TASK REQUIREMENTS:
Leave out the pictures and reproduce all of the data exactly.
☆ ☆ ☆ ☆ ☆
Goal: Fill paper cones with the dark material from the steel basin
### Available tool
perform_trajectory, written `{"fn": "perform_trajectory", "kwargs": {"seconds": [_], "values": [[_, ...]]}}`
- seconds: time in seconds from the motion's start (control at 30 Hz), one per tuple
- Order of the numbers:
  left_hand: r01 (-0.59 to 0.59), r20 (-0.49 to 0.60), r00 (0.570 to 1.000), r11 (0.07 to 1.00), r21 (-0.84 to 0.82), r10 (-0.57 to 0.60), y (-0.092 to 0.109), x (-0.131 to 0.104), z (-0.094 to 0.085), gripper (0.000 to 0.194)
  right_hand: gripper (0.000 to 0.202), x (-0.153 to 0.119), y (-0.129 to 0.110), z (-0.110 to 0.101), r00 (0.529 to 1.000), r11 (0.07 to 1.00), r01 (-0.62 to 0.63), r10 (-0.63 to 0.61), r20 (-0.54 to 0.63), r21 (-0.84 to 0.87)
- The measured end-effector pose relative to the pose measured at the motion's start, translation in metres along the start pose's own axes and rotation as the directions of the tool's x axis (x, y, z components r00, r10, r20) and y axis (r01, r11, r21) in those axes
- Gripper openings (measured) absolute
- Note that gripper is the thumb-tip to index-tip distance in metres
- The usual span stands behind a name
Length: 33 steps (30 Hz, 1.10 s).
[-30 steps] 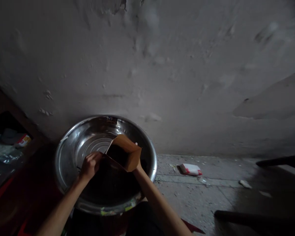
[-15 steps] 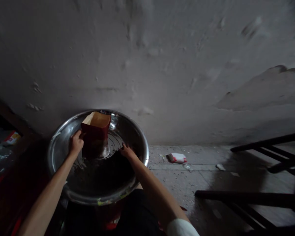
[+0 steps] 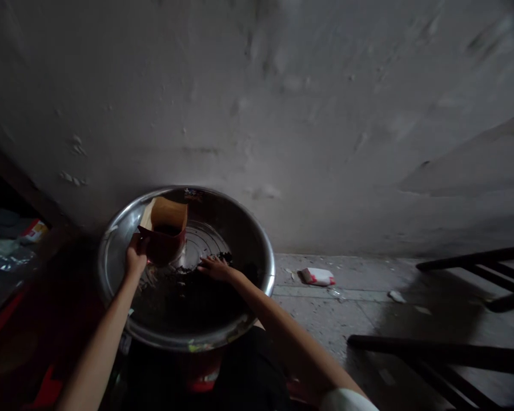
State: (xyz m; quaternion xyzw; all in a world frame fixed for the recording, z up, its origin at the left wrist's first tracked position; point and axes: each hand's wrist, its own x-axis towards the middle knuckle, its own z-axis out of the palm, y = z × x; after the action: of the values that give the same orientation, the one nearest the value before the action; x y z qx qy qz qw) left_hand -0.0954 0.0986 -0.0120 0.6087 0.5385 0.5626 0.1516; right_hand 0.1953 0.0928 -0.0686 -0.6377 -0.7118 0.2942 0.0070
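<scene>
A wide metal basin (image 3: 265, 251) holds dark loose material (image 3: 197, 302), heaped toward its near side. Inside it, at the left, a red paper bag (image 3: 167, 248) with a tan inner lining stands with its mouth open, tilted toward me; something dark lies inside. My left hand (image 3: 136, 256) grips the bag's left edge, thumb near the rim. Resting on the dark material right of the bag, my right hand (image 3: 216, 268) has its fingers spread, palm down, and holds nothing that I can see.
Behind the basin rises a grey peeling wall (image 3: 282, 114). A white and red packet (image 3: 318, 277) lies on the littered floor (image 3: 325, 319) at the right, near dark bars (image 3: 428, 349). Clear plastic (image 3: 4, 262) is at the far left.
The bag's mouth has tipped toward me, showing more of its inside, with my left hand now on its edge. My right hand has moved left toward the bag and flattened. The view has shifted slightly.
</scene>
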Motion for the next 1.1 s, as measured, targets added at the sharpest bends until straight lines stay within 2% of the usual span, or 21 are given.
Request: {"fn": "perform_trajectory", "kwargs": {"seconds": [0.07, 0.1, 0.17, 0.2, 0.23, 0.27, 0.3, 0.43, 0.5, 0.57, 0.63, 0.7, 0.77, 0.83, 0.93, 1.0, 1.1], "values": [[-0.012, 0.031, 0.999, 1.000, -0.008, 0.012, -0.001, -0.002, 0.001, 0.024, 0.061, 0.003, -0.009, -0.014, 0.984, 0.980, 0.076, -0.044, -0.173, 0.185], [-0.021, 0.050, 0.999, 1.000, -0.011, 0.021, -0.001, -0.004, 0.002, 0.025, 0.062, 0.005, -0.016, -0.023, 0.957, 0.928, 0.141, -0.038, -0.289, 0.345], [-0.040, 0.084, 0.996, 0.999, -0.014, 0.041, -0.002, -0.007, 0.004, 0.025, 0.066, 0.008, -0.032, -0.043, 0.877, 0.689, 0.340, 0.014, -0.481, 0.640], [-0.049, 0.098, 0.994, 0.999, -0.011, 0.050, -0.002, -0.009, 0.005, 0.025, 0.069, 0.008, -0.040, -0.053, 0.844, 0.553, 0.436, 0.022, -0.535, 0.710], [-0.055, 0.112, 0.992, 0.998, -0.005, 0.055, -0.002, -0.010, 0.005, 0.025, 0.072, 0.007, -0.049, -0.062, 0.822, 0.460, 0.506, 0.001, -0.570, 0.730], [-0.058, 0.124, 0.991, 0.998, 0.002, 0.057, -0.003, -0.011, 0.006, 0.025, 0.072, 0.004, -0.057, -0.071, 0.808, 0.409, 0.548, -0.033, -0.588, 0.729], [-0.057, 0.134, 0.989, 0.998, 0.008, 0.056, -0.003, -0.013, 0.007, 0.026, 0.072, 0.000, -0.063, -0.079, 0.805, 0.399, 0.564, -0.072, -0.589, 0.723], [-0.012, 0.113, 0.993, 1.000, -0.016, 0.014, 0.004, -0.013, 0.013, 0.026, 0.066, -0.015, -0.069, -0.103, 0.877, 0.515, 0.471, -0.183, -0.445, 0.717], [0.011, 0.087, 0.996, 0.999, -0.031, -0.009, 0.012, -0.008, 0.018, 0.025, 0.055, -0.017, -0.065, -0.113, 0.922, 0.541, 0.376, -0.141, -0.360, 0.752], [0.016, 0.085, 0.996, 0.999, -0.031, -0.013, 0.020, 0.000, 0.026, 0.023, 0.034, -0.016, -0.064, -0.123, 0.939, 0.607, 0.296, -0.046, -0.340, 0.737], [0.010, 0.077, 0.997, 0.999, -0.031, -0.007, 0.027, 0.014, 0.036, 0.019, 0.014, -0.016, -0.067, -0.132, 0.897, 0.736, 0.291, 0.013, -0.442, 0.611], [-0.001, 0.031, 1.000, 0.999, -0.032, 0.002, 0.035, 0.029, 0.044, 0.016, 0.012, -0.019, -0.075, -0.139, 0.806, 0.828, 0.347, -0.023, -0.591, 0.441], [-0.030, -0.034, 0.999, 0.999, -0.041, 0.029, 0.044, 0.043, 0.051, 0.014, 0.018, -0.027, -0.083, -0.140, 0.729, 0.844, 0.415, -0.085, -0.679, 0.340], [-0.096, -0.084, 0.992, 0.993, -0.062, 0.091, 0.053, 0.050, 0.056, 0.014, 0.027, -0.034, -0.088, -0.136, 0.674, 0.824, 0.481, -0.129, -0.728, 0.299], [-0.216, -0.137, 0.969, 0.974, -0.063, 0.206, 0.059, 0.047, 0.060, 0.013, 0.035, -0.039, -0.083, -0.124, 0.594, 0.786, 0.556, -0.148, -0.791, 0.270], [-0.227, -0.130, 0.966, 0.974, -0.020, 0.223, 0.055, 0.037, 0.061, 0.012, 0.035, -0.036, -0.072, -0.114, 0.581, 0.772, 0.572, -0.144, -0.801, 0.276], [-0.143, -0.062, 0.987, 0.987, 0.069, 0.147, 0.038, 0.019, 0.063, 0.011, 0.033, -0.028, -0.057, -0.101, 0.604, 0.753, 0.580, -0.143, -0.784, 0.310]]}}
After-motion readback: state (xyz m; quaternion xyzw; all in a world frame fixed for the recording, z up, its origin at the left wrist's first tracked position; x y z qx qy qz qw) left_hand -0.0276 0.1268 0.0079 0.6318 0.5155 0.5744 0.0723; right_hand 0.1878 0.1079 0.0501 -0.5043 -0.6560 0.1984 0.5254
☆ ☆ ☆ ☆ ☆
SOLUTION FOR THIS TASK:
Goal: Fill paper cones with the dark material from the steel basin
### Available tool
perform_trajectory, written `{"fn": "perform_trajectory", "kwargs": {"seconds": [_], "values": [[_, ...]]}}`
- seconds: time in seconds from the motion's start (control at 30 Hz), one per tuple
- Order of the numbers:
  left_hand: r01 (-0.59 to 0.59), r20 (-0.49 to 0.60), r00 (0.570 to 1.000), r11 (0.07 to 1.00), r21 (-0.84 to 0.82), r10 (-0.57 to 0.60), y (-0.092 to 0.109), x (-0.131 to 0.104), z (-0.094 to 0.085), gripper (0.000 to 0.194)
  right_hand: gripper (0.000 to 0.202), x (-0.153 to 0.119), y (-0.129 to 0.110), z (-0.110 to 0.101), r00 (0.529 to 1.000), r11 (0.07 to 1.00), r01 (-0.62 to 0.63), r10 (-0.63 to 0.61), r20 (-0.54 to 0.63), r21 (-0.84 to 0.87)
- The measured end-effector pose relative to the pose measured at the motion's start, translation in metres along the start pose's own axes and rotation as the directions of the tool's x axis (x, y, z components r00, r10, r20) and y axis (r01, r11, r21) in those axes
- Gripper openings (measured) absolute
- Note that gripper is the thumb-tip to index-tip distance in metres
- The usual span stands behind a name
Length: 33 steps (30 Hz, 1.10 s).
[-30 steps] 
[-15 steps] 
[+0 steps] 
State: (xyz m; quaternion xyzw; all in a world frame fixed for the recording, z up, its origin at the left wrist's first tracked position; point and axes: each hand's wrist, its own x-axis towards the middle knuckle, its own z-axis out of the palm, y = z × x; after the action: of the values that give the same orientation, the one nearest the value before the action; x y z qx qy qz qw) left_hand -0.0954 0.0986 -0.0120 0.6087 0.5385 0.5626 0.1516; right_hand 0.1953 0.0928 -0.0686 -0.6377 -0.7118 0.2942 0.0070
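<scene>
A wide metal basin (image 3: 265, 251) holds dark loose material (image 3: 197, 302), heaped toward its near side. Inside it, at the left, a red paper bag (image 3: 167, 248) with a tan inner lining stands with its mouth open, tilted toward me; something dark lies inside. My left hand (image 3: 136, 256) grips the bag's left edge, thumb near the rim. Resting on the dark material right of the bag, my right hand (image 3: 216, 268) has its fingers spread, palm down, and holds nothing that I can see.
Behind the basin rises a grey peeling wall (image 3: 282, 114). A white and red packet (image 3: 318, 277) lies on the littered floor (image 3: 325, 319) at the right, near dark bars (image 3: 428, 349). Clear plastic (image 3: 4, 262) is at the far left.
The bag's mouth has tipped toward me, showing more of its inside, with my left hand now on its edge. My right hand has moved left toward the bag and flattened. The view has shifted slightly.
</scene>
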Motion for the next 1.1 s, as measured, targets added at the sharpest bends until straight lines stay within 2% of the usual span, or 21 are given.
Request: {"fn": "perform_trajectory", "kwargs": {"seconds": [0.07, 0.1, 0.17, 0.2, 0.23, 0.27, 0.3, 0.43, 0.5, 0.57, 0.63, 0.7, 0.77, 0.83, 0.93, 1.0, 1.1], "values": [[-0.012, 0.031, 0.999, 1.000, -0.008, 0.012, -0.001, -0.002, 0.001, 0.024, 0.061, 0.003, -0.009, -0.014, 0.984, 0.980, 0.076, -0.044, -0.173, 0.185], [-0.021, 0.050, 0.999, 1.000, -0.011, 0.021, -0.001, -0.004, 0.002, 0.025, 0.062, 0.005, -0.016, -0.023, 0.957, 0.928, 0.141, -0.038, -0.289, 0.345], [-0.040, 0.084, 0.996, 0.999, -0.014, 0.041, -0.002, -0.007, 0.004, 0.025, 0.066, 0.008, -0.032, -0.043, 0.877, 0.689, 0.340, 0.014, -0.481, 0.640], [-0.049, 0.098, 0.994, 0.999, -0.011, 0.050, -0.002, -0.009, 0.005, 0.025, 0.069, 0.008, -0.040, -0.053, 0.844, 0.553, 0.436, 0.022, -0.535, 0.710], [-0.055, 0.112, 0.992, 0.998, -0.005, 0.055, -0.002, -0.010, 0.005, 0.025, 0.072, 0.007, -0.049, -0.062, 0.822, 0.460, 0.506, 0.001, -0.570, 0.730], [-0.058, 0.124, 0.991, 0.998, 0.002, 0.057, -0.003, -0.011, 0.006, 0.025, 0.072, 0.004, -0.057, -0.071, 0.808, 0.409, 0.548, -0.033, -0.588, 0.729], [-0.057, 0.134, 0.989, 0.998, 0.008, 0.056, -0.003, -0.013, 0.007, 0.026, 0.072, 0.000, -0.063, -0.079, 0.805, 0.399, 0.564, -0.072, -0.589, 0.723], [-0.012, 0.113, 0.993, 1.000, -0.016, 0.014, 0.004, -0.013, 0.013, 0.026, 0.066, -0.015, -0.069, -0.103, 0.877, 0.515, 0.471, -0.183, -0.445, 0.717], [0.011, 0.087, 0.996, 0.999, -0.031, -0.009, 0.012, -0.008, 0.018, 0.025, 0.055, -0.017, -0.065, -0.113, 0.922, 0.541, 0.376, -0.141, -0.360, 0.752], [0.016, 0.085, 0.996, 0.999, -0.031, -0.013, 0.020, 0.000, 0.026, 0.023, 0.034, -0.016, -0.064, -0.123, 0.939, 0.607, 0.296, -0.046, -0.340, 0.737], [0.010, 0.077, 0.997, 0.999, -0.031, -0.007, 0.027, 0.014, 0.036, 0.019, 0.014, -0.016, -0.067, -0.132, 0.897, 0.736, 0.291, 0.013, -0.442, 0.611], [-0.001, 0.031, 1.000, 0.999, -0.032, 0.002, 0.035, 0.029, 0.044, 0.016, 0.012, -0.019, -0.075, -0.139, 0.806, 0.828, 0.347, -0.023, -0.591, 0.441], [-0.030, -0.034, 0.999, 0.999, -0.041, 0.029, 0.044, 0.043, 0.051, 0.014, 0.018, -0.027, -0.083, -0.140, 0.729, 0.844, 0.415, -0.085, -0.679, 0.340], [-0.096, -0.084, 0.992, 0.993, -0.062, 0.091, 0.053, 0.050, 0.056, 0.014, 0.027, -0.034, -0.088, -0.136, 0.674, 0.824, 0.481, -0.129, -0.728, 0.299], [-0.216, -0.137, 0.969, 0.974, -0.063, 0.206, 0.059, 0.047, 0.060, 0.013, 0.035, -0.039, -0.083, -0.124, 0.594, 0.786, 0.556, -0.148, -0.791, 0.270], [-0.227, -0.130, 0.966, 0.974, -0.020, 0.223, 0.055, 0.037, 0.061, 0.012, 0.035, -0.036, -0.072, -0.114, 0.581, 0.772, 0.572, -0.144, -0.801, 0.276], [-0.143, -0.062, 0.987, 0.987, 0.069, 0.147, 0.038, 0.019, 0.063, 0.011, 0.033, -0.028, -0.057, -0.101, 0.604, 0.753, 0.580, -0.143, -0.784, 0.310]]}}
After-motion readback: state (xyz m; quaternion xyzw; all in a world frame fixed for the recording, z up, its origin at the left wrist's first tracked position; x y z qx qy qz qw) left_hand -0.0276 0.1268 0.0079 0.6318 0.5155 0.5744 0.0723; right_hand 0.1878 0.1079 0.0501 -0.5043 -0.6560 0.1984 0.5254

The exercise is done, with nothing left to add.